I appreciate that the game allows us to see how badass Ezio becomes, and since he’s so impressively killative, the combat never feels terribly challenging once you master the counter and dodge moves. While this might seem a little too easy for some, and I for one never felt like Ezio was truly in mortal danger, the player has the opportunity to sit back and try different things when a fight happens. Bored with the sword? Pull out the dagger for a bit. Do you like that poleaxe a Brute is trying to shove down your throat? Grab it from him and hit him in the face. The options available to Ezio do ease the tedium of the combat a bit, and I’d even go so far as to say that the tedious nature of combat works in the game’s favor. While it isn’t hard for the most part, being tedious means a player might not want to waste time with it, opting instead to hire a few hookers as a distraction, parkour themselves into place for an optimum kill or find other creative ways to clear the path between Ezio and his unfortunate target. As an aside, try poisoning one of the guards and then throwing money at the feet of a nearby crowd. Trust me.

Courtesy Ubisoft

Stuff I Liked: The music, voice acting, story elements and controls remain some of the better points of this growing series of games. Also, the ending of the game first has Ezio do something incredibly ballsy and awesome and follows that with some of the best busting of the fourth wall I’ve seen since I read the Deadpool comic book.
Stuff I Didn’t Like: I would have much rather gotten more use out of Leonardo’s flying machine or more dialog with Paola or Bartolomeo than have as much to do with the villa as we did.
Stuff I Loved: There’s an incredible sense of freedom to be experienced in Assassin’s Creed II that I for one really appreciated. Provided you don’t run around hacking up innocents, you can do pretty much anything you like in the beautiful setting of Renaissance Italy, and that in and of itself is tons of fun. “Everything is permitted” indeed.

Bottom Line: I recommend that you rent the game first if you’re unsure about it. Also, playing the first game isn’t a requirement, but you might have a better understanding of the game and its setting if you do so. Either way, there’s a lot to like about this game, and I consider it worth the money of a purchase.

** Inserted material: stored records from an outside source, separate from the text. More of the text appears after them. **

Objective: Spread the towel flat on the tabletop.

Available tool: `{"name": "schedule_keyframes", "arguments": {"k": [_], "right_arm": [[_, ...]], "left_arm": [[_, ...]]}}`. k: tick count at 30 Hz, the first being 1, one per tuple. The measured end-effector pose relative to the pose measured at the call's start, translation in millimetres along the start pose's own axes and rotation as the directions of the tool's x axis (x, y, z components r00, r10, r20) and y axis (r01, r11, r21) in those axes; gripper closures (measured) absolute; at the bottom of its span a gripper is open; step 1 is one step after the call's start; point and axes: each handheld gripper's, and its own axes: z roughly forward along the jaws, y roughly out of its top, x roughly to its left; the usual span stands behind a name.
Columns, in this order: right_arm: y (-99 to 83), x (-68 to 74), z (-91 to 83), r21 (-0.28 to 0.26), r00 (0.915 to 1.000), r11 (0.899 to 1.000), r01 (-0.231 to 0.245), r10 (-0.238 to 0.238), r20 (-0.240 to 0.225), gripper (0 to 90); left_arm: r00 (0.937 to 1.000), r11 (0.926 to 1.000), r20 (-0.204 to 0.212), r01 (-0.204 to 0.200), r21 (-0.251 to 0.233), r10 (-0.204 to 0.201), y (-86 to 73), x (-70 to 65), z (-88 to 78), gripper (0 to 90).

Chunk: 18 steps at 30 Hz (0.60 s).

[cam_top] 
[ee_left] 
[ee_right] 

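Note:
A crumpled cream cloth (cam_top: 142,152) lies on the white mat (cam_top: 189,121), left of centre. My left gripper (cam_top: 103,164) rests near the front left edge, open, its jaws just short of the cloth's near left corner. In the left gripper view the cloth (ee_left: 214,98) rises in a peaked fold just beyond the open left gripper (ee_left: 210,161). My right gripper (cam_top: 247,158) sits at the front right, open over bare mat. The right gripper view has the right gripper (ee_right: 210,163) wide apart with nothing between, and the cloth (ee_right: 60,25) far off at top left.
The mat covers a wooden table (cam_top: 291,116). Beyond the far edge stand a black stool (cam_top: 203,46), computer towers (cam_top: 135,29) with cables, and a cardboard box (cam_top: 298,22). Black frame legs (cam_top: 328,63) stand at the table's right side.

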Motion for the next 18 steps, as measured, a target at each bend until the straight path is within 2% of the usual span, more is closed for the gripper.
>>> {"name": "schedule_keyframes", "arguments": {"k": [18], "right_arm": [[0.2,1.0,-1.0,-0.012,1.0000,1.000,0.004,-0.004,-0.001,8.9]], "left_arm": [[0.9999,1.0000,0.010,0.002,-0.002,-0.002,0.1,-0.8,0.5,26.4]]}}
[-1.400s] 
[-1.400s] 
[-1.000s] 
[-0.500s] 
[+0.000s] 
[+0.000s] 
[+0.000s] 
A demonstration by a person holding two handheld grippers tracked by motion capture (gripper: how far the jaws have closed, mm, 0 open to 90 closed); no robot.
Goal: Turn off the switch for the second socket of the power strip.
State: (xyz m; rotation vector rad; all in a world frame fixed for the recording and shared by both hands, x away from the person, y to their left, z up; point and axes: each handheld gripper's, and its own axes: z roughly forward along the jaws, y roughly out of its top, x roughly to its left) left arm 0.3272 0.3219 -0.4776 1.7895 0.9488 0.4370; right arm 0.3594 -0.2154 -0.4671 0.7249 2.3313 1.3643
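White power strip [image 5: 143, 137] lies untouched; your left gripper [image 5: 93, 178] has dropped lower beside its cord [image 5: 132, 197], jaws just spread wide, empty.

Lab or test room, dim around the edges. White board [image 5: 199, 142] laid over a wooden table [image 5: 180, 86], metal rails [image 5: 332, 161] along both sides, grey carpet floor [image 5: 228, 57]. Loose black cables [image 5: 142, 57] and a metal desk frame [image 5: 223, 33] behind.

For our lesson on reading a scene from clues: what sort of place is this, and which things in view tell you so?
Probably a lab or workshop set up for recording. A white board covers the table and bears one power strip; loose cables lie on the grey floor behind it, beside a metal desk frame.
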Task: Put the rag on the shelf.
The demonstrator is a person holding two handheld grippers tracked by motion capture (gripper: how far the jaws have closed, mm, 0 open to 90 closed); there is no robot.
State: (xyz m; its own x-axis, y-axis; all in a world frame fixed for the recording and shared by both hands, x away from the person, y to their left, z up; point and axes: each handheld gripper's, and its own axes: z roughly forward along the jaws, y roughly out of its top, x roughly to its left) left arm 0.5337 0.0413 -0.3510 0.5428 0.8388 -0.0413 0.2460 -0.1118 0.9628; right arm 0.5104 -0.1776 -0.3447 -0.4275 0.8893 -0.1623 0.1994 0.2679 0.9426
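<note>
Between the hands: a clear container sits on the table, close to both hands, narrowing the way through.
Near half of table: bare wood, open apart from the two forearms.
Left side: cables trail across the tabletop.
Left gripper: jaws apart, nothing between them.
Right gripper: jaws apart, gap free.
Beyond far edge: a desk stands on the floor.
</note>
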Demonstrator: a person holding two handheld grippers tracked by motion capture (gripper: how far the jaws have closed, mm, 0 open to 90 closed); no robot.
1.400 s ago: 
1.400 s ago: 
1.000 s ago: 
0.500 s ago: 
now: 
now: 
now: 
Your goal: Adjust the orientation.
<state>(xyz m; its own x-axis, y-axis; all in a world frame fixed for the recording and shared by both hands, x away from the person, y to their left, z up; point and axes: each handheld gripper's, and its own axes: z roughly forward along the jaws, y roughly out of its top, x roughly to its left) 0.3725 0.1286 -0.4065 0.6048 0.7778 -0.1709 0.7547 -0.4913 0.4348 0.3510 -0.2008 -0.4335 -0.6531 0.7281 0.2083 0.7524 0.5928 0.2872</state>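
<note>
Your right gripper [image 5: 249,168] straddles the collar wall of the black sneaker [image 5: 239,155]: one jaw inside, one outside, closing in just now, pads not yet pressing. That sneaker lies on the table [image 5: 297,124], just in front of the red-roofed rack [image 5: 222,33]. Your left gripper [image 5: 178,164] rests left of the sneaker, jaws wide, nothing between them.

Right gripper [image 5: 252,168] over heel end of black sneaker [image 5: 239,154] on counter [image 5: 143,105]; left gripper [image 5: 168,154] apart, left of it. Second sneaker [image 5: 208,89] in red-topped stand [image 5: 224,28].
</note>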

  1. and controls remain some of the better points


  2. I didn’t really have any major problems with them. They didn’t get in the way of the gameplay. Ergo, I liked them.

    Your mileage may vary, and I’m sure that now more than ever you’ll be gleefully spewing hatred at Ubisoft for the controls among other things. Can’t wait to read your post.

  3. The controls were too sensitive for me (played it on PS3), but after a few hours, I got them mostly under control. One of my co-workers likened the control scheme to a martial art, and I don’t think that’s too far wrong. Problem is, you shouldn’t have to learn an interface philosophy to play a game, IMHO.